I have sand my self if you want to use Sand Try Home Depoe Pool filter sand, it comes in 50 pond bags for $5.00 and its easy to clean, I put about halfe in a 5 gal.buket ran a garden hoes in the buket twice it came out clean. I hope this helps you pauld1946


----------



## iridextr (Feb 8, 2013)

I was too lazy to buy sand from when I got my most recent tank this winter, I ended up using the tube sand I put in the back of my truck. It's probably the same as all-purpose sand. My only complaint was how dusty it was for the first week. I just kept doing little 5g water changes with the vac and sucked up the dust that settled on the top layer, no more dust!
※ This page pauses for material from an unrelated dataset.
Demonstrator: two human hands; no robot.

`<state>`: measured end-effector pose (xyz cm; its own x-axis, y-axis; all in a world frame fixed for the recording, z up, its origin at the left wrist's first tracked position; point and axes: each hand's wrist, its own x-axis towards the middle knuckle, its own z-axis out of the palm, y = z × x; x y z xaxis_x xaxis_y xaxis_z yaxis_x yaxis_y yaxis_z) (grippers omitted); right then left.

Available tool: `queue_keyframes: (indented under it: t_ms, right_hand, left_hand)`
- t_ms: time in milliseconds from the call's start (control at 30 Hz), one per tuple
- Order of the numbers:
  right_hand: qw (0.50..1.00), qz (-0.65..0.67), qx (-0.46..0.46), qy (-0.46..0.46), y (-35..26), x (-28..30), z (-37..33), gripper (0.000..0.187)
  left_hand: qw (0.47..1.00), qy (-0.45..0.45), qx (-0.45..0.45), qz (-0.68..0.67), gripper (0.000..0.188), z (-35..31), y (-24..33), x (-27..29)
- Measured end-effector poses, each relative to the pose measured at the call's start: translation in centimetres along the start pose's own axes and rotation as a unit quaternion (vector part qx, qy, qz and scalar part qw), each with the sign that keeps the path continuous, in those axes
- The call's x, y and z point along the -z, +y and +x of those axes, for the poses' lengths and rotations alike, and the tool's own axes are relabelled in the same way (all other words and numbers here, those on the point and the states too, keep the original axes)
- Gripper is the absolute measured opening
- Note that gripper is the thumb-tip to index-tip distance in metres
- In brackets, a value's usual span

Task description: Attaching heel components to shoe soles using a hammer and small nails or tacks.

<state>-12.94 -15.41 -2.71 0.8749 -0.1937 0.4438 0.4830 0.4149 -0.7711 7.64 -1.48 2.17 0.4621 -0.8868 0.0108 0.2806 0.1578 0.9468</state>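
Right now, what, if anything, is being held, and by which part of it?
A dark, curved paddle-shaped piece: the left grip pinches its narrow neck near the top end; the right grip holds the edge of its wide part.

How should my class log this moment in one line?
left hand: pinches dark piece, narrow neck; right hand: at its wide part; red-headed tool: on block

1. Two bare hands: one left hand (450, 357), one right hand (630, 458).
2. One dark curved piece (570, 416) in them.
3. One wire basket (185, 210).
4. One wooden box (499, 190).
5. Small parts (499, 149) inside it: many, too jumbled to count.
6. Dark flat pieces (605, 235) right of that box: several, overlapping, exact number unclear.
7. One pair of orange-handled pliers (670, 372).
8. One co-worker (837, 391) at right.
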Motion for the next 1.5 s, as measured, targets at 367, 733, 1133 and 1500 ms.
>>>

It's dirt cheap and I think it's the most natural looking since the grain size isn't so uniform and the grains aren't all one color.


----------



## theoryguru (Oct 11, 2011)

I use PFS, it does take a while to clear after to place it in the tank. fyi - some contain a lot of silica which can promote diatom growth.
After reading some threads, I'm leaning toward 'paver sand' available at big box stores.. reduced clay content; then again I have some tubes of sand by shed already


----------



## yamadog (Oct 7, 2012)

I used Silica sand from HD. Good size and color imo, but pretty dirty. It did cloud the water pretty good, so I set up a simple powerhead filter consisting of the top half of a wter bottle filled with quilt batting from walmart stuck on the intake of my 1200 maxijet. Water was clear in less than an hour. I did have to change the quilt batting twice because it clogged up too fast and killed the waterflow....


----------



## Helosoldier66 (Feb 27, 2012)

Sand that has a fine particle size throughout the whole bag has a tendency to pack hard like concrete. I used fine sand one time and didn't like it. I just put together another 55 gallon today and added one bag of PFS. This time I rinsed it 3 times and the water wasn't even clouded after I put it in.


----------